Take the data below and copy exactly the lines starting at the one with "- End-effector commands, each" and finishing at the one with "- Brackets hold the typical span", both included.

___ Supplied information ___

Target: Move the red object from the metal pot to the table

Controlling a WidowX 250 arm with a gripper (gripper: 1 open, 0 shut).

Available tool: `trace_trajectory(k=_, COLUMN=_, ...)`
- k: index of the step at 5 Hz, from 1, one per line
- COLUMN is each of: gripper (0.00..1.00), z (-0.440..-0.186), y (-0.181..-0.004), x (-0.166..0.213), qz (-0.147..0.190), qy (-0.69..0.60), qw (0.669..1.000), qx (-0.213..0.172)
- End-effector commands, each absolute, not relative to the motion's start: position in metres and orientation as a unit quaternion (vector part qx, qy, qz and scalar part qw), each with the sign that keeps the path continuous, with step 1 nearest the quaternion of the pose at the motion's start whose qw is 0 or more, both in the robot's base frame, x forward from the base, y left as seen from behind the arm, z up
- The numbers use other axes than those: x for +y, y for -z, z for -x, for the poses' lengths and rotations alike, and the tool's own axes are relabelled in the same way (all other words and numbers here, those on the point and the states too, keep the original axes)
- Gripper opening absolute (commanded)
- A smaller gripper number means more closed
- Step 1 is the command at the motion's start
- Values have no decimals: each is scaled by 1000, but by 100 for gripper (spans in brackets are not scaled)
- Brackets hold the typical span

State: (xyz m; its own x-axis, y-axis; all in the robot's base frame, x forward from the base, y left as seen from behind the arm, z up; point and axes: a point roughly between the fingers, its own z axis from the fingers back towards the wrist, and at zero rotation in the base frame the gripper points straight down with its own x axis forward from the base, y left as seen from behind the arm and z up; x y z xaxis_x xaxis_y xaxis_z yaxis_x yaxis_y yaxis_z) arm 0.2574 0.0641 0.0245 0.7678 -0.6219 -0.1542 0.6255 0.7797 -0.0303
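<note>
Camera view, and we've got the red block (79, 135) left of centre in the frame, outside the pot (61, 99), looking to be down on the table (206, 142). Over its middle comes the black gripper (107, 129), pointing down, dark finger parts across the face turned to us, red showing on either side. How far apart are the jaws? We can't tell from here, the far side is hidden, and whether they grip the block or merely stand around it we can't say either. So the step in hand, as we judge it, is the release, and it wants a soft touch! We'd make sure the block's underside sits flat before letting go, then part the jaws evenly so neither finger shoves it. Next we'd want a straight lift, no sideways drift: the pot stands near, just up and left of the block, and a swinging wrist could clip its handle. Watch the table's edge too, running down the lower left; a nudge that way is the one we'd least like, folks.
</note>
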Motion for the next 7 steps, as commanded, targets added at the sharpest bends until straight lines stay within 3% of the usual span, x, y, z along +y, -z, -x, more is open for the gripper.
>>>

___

Solution to this problem =>
- End-effector commands, each absolute, not relative to the motion's start: position in metres and orientation as a unit quaternion (vector part qx, qy, qz and scalar part qw), each with the sign that keeps the path continuous, with step 1 nearest the quaternion of the pose at the motion's start whose qw is 0 or more, both in the robot's base frame, x forward from the base, y left as seen from behind the arm, z up
- The numbers use other axes than those: x for +y, y for -z, z for -x, for the poses' lengths and rotations alike, and the tool's own axes are relabelled in the same way (all other words and numbers here, those on the point and the states too, keep the original axes)
- Gripper opening absolute (commanded)
- A smaller gripper number means more closed
- Step 1 is the command at the motion's start
- Values have no decimals: each is scaled by 1000, but by 100 for gripper (spans in brackets are not scaled)
- Brackets hold the typical span

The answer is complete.